It’s bad enough that autocratic societies are set up in such a way that individuals can be targeted and punished at any time.
This situation becomes all the worse when autocratic leaders turn the amp up to 11.1
War, huh, yeah
What is it good for?2
The wonder of war for your average autocrat is that they can kill and maim their subjects on a scale that would seem positively indecent to them if they ordered their own police and soldiers to do it. In fairness, mass death and generational collapse is rarely the real goal. Most autocrats see something else that they want and war means they can have others fight their battles for them with minimal risk to themselves.
Oh, the wonderful little joys of being an autocratic leader. How cool is that?
February 2022 and Vladimir Putin orders 100s of thousands of Russians to fight their neighbours in Ukraine. Apparently having just 143 million Russians to push around isn’t enough anymore. He wants to be able to command another 43 million more people, so he’s happy to sacrifice some of his existing subjects in a costly gamble to gain him more subjects.
The real human cost is unknown, though clearly huge, with neither side keen for the truth to be published. Ukrainian military losses are estimated at anywhere between 35,000 and 70,000, with 10,000 to 20,000 civilians killed on top of that. Russia’s military losses are projected at anywhere between 70,000 and 500,000.
And that’s without even considering the number of wounded which is probably considerably higher again.

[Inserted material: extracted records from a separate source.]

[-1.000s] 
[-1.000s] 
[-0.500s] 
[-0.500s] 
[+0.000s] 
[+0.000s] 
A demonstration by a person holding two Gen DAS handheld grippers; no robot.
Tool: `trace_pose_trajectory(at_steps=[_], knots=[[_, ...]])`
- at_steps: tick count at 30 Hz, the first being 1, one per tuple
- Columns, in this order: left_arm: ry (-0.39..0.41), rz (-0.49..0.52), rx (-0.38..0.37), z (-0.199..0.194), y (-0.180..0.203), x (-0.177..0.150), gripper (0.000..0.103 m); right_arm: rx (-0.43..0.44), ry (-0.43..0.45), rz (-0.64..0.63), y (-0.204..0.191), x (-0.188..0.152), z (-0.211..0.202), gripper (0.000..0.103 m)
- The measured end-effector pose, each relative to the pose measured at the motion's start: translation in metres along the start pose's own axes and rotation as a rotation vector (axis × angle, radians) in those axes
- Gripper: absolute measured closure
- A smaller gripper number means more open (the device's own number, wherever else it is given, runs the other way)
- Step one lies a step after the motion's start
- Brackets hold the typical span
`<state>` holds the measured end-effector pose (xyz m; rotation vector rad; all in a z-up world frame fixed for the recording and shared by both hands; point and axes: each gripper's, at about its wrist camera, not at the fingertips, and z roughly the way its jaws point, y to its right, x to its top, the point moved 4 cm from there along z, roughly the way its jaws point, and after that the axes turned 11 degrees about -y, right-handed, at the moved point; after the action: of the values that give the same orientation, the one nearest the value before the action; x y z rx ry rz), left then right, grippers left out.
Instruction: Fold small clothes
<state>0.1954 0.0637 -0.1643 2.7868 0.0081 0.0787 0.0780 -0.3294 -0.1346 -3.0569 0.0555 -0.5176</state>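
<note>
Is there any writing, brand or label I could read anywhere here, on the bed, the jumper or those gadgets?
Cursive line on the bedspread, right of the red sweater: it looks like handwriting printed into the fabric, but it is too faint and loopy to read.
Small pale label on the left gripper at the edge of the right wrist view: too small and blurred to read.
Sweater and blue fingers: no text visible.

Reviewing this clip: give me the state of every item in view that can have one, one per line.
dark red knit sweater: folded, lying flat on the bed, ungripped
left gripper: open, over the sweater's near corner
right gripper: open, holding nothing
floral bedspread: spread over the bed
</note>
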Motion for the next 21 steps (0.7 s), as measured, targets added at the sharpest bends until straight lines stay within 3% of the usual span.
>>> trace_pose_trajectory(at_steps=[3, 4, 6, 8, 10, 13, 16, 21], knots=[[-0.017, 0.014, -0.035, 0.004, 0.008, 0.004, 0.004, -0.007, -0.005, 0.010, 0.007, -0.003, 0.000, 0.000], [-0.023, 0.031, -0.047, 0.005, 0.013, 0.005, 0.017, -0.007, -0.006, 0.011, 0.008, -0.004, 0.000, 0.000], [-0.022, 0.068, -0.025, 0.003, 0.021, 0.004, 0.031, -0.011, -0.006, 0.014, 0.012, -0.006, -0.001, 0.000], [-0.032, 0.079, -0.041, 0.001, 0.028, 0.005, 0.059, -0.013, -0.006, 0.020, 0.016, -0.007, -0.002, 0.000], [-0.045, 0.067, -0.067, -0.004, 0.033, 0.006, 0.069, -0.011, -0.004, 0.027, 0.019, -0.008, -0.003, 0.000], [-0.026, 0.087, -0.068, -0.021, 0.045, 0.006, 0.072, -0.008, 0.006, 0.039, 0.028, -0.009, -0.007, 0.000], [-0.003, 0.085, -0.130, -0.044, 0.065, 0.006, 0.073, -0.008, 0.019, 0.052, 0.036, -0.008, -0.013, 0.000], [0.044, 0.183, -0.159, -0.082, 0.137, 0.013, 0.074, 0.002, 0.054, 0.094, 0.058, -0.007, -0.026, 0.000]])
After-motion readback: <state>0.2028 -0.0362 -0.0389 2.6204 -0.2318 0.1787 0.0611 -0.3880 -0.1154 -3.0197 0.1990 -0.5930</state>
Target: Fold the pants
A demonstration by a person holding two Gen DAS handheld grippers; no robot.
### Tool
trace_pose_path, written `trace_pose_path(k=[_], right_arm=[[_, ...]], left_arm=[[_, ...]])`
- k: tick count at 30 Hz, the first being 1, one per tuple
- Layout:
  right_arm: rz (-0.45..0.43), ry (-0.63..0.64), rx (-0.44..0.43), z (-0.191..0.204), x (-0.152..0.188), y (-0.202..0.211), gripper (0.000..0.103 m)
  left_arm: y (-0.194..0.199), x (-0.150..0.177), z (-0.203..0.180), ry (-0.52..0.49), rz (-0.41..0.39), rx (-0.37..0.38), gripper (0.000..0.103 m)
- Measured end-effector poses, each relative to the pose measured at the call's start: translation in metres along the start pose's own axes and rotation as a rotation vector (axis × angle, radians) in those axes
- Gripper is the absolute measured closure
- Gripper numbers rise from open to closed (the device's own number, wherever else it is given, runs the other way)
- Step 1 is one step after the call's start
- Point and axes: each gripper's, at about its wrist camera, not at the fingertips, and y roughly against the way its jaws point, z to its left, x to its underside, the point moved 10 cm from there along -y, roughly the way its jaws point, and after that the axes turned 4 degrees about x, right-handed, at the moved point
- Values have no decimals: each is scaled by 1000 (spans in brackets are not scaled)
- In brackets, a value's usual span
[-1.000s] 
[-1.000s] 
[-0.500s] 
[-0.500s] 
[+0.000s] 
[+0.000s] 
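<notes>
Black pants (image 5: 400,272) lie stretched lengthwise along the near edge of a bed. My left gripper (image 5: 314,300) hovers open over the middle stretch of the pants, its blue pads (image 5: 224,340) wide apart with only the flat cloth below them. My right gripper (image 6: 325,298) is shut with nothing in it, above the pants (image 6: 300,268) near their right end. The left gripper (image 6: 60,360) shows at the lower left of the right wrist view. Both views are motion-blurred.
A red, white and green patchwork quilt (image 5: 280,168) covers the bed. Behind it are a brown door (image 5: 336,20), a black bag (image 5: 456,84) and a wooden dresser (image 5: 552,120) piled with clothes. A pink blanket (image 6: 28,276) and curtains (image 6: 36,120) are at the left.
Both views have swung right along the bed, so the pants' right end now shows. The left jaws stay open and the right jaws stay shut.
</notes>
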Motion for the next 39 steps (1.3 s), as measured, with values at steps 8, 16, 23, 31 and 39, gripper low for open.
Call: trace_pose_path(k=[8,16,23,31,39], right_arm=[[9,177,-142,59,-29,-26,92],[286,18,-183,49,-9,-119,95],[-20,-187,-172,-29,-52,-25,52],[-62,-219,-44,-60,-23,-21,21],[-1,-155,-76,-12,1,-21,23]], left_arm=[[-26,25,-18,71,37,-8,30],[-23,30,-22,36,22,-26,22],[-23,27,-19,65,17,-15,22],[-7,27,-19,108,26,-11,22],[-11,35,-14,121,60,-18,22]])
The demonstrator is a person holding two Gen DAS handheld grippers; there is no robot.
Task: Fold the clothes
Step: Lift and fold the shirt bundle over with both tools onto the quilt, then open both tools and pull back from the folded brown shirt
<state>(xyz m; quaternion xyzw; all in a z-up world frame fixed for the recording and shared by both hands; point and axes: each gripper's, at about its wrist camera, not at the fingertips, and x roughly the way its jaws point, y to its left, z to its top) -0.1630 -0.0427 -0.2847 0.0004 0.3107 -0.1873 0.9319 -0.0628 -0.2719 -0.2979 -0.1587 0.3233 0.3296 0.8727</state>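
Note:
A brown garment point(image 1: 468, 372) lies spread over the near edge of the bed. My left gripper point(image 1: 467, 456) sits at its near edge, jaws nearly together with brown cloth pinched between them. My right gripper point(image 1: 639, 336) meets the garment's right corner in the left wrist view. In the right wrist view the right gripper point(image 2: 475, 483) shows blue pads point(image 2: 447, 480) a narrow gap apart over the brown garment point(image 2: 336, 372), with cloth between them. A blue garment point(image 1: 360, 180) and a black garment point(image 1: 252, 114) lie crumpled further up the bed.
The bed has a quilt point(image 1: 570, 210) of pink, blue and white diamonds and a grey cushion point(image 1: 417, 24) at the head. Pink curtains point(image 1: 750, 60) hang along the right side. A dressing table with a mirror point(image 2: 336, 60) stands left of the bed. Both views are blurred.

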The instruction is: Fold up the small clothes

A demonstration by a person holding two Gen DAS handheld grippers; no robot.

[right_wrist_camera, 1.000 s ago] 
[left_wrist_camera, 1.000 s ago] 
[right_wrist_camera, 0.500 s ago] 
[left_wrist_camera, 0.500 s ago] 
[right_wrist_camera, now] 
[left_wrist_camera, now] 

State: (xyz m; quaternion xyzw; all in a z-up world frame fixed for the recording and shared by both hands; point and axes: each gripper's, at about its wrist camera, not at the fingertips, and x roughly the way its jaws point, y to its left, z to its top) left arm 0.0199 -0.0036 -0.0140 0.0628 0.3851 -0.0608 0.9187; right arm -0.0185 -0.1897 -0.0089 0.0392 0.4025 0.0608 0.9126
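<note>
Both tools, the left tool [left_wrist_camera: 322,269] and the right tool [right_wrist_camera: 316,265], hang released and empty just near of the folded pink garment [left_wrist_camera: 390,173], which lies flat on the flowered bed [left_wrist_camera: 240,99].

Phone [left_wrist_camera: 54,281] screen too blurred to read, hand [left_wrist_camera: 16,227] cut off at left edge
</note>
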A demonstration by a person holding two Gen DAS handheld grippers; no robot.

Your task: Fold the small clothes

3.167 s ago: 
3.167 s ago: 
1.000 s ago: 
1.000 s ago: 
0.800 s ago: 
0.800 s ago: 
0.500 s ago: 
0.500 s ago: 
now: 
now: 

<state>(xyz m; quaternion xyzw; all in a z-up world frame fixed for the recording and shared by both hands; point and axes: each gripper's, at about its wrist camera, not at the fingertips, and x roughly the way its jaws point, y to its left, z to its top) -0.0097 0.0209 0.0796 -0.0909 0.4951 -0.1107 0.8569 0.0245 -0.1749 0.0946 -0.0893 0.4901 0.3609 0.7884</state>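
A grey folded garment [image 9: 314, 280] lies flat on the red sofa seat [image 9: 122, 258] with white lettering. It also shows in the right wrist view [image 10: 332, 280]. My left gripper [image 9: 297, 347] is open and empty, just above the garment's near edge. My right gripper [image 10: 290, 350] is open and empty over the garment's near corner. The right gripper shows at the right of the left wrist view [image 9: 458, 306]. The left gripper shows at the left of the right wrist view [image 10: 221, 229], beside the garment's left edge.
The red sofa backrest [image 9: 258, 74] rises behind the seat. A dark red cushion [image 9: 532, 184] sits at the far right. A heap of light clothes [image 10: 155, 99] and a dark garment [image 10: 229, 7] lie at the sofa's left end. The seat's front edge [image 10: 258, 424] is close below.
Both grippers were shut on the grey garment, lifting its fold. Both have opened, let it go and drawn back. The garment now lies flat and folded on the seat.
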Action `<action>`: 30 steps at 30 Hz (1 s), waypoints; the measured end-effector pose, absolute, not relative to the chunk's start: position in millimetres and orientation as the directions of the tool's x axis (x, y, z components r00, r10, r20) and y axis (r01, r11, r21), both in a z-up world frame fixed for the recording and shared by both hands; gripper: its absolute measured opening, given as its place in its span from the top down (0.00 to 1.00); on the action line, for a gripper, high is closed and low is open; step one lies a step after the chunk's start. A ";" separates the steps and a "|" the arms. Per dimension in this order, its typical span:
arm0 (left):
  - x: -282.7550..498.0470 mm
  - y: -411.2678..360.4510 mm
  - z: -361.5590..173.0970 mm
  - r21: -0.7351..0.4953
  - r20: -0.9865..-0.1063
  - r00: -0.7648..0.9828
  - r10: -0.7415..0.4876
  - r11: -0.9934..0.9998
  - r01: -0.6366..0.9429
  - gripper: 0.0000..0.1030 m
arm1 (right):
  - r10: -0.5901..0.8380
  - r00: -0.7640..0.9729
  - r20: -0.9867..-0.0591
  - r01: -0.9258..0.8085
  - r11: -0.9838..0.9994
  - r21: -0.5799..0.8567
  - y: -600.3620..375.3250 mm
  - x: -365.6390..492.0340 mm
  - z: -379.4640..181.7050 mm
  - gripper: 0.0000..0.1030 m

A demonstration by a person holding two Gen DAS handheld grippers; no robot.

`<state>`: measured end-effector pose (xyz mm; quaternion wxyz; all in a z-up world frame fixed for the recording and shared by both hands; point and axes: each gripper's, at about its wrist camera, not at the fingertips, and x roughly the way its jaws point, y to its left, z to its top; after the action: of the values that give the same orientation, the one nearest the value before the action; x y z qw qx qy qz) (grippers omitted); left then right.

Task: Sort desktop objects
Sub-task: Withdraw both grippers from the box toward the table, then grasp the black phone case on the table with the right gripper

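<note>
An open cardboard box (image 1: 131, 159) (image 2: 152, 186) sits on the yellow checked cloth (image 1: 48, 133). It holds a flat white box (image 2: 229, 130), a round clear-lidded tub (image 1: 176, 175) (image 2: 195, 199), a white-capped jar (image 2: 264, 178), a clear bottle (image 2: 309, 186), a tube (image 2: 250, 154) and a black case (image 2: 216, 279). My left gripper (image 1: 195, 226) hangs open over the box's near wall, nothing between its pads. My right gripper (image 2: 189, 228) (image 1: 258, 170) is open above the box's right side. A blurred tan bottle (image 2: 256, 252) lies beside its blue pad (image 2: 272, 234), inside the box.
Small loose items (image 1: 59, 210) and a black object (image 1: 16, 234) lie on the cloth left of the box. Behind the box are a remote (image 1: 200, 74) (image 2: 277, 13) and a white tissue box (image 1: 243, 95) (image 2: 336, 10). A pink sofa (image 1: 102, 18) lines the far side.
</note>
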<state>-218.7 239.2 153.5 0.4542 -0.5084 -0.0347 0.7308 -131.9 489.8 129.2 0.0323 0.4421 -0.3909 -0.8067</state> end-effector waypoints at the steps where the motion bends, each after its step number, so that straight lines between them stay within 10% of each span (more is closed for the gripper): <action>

All of that driven by the desire of one person for the glory of Russia. Except it’s not really for the glory of Russia, it’s for the glory of Putin.
Now let’s back up to 1990 and Saddam Hussein sends his army into Kuwait and annexes the country. Yet another grand adventure by one person in his grand palace gambling with the lives of his subjects.
How many Iraqi lives were lost because of that decision is unclear. Maybe anywhere from 20,000 up to 65,000, with almost 300 allied deaths and several thousand Kuwaitis. Yet the real cost to Saddam was negligible. He kept his total power. He kept his palaces. He kept his life of luxury.
If he’d got away with stealing the oil fields of Kuwait, do you think he would have shared those new riches with his people, in the same way that he shared so many opportunities for death and disfigurement?
Less than a decade earlier was the first war I remember.
The Falklands War. You had to be there to understand the jaw-dropping shock the British people felt when that news broke.
“What? The Argentinians have invaded Scotland? Did they eat a dodgy batch of corned beef?”
That pretty much was the response of everyone I knew at the time, until the media got their act together and pointed out to us that the Falkland Islands are, relatively speaking, just off the coast of Argentina.
I’ll be honest, I think most of us were a bit confused about how we came to possess an island off the Argentinian coast, but we happily put that to one side and let the media gee us up for a jolly good scrap with the Argies.
Not many of us ever stopped to consider the fact the Argentinian people lived under a harsh military dictatorship that could force their young men to go and fight and die on their behalf. It’s that same pattern again. Powerful narcissists at the top making others go and die for their folly.
649 Argentinians lost their lives because of the decision to invade, with 255 British deaths too. I guess the Argentinian leaders may have felt embarrassed by the loss, but embarrassment isn’t terminal. Death is.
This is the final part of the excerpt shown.